DATA PROVIDED:
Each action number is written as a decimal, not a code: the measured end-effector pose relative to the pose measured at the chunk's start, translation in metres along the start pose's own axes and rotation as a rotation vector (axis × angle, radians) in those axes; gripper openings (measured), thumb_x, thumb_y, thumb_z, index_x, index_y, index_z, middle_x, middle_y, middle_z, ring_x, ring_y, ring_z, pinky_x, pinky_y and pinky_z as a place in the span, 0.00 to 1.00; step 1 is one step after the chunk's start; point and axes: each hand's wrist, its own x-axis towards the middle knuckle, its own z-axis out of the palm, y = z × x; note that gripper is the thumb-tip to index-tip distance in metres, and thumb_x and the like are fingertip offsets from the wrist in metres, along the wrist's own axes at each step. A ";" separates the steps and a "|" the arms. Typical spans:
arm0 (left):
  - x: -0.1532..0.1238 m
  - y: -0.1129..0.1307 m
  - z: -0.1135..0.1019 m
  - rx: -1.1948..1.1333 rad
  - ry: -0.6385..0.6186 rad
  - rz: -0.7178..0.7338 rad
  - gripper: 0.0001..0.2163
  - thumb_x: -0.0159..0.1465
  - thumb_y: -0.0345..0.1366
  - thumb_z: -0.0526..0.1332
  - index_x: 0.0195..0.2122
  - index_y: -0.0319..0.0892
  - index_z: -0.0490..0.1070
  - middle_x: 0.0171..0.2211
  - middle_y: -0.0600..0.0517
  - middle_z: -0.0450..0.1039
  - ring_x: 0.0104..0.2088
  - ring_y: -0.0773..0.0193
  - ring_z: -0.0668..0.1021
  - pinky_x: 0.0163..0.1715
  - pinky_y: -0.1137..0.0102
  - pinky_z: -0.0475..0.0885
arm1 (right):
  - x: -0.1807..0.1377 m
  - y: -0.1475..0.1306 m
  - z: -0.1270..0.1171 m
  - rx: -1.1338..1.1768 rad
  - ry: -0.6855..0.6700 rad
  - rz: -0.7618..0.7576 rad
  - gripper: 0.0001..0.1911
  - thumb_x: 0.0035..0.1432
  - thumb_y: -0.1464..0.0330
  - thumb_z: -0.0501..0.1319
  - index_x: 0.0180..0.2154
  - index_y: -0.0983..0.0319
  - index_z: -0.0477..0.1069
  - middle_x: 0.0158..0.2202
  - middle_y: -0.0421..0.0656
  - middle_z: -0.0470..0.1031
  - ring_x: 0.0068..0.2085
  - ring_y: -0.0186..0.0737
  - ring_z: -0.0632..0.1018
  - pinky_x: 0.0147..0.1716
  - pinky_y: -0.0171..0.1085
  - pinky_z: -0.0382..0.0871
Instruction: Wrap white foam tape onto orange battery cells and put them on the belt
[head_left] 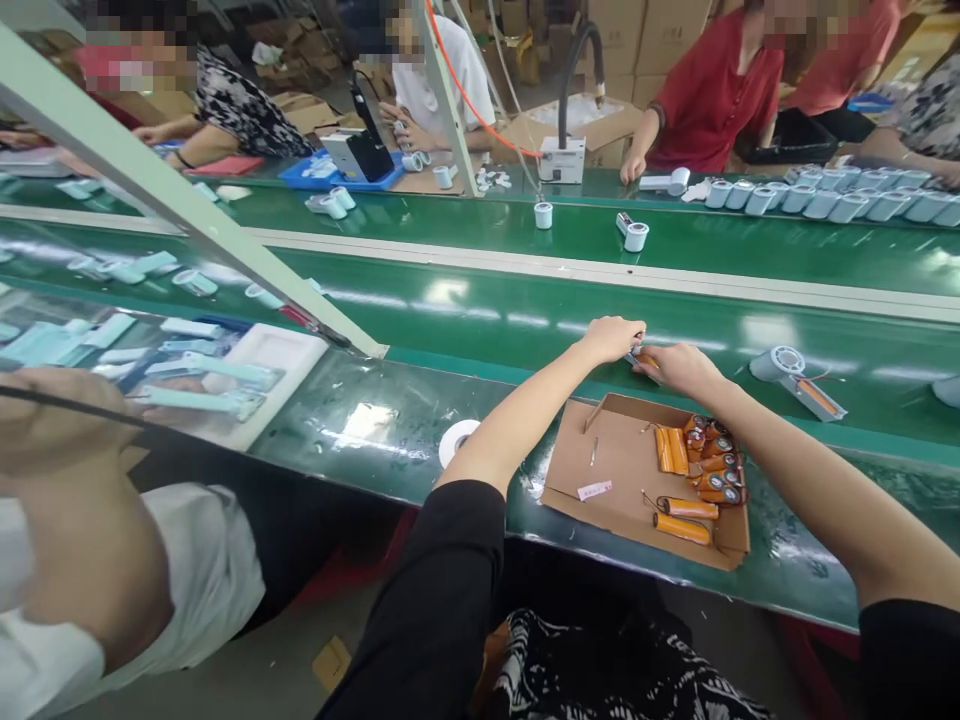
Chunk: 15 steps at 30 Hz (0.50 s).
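Note:
Over the near edge of the green belt, my left hand and my right hand meet with closed fingers around a handheld fan part. A bit of orange, like a battery, shows between them; the fingers hide most of the part. Below my hands, a shallow cardboard tray holds several orange batteries with thin wires, mostly along its right side. To the right on the belt lies a light-blue handheld fan with a round head and an opened handle showing an orange battery.
A white tape roll lies left of my left forearm. A slanted metal post rises at left, beside a white tray of light-blue parts. Co-workers sit across the belts, near rows of fan heads; another person's arm is at my left.

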 end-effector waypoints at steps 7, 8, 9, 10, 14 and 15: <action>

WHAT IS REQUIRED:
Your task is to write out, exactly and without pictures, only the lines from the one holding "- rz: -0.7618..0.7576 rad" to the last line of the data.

FINISHED TASK:
  - rz: -0.7618..0.7576 rad
  - gripper: 0.0001..0.1911
  - thumb_x: 0.0035..0.1432
  - thumb_y: -0.1464..0.0330
  - thumb_z: -0.0501..0.1319
  - index_x: 0.0180..0.2154
  - index_y: -0.0983..0.0319
  - index_z: -0.0477..0.1069
  - middle_x: 0.0158..0.2202
  - middle_y: -0.0421..0.0656
  - middle_z: -0.0470..0.1031
  - ring_x: 0.0068..0.2085
  - ring_y: -0.0186..0.0737
  - ring_z: -0.0632..0.1018
  - pinky_x: 0.0147..0.1716
  - pinky_y: -0.0171..0.1085
  - pinky_z: -0.0382..0.0871
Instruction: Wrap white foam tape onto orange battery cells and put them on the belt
[head_left] 
Chunk: 15 steps at 30 Hz (0.50 s).
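Note:
Over the near edge of the green belt, my left hand and my right hand meet with closed fingers around a handheld fan part. A bit of orange, like a battery, shows between them; the fingers hide most of the part. Below my hands, a shallow cardboard tray holds several orange batteries with thin wires, mostly along its right side. To the right on the belt lies a light-blue handheld fan with a round head and an opened handle showing an orange battery.
A white tape roll lies left of my left forearm. A slanted metal post rises at left, beside a white tray of light-blue parts. Co-workers sit across the belts, near rows of fan heads; another person's arm is at my left.
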
 end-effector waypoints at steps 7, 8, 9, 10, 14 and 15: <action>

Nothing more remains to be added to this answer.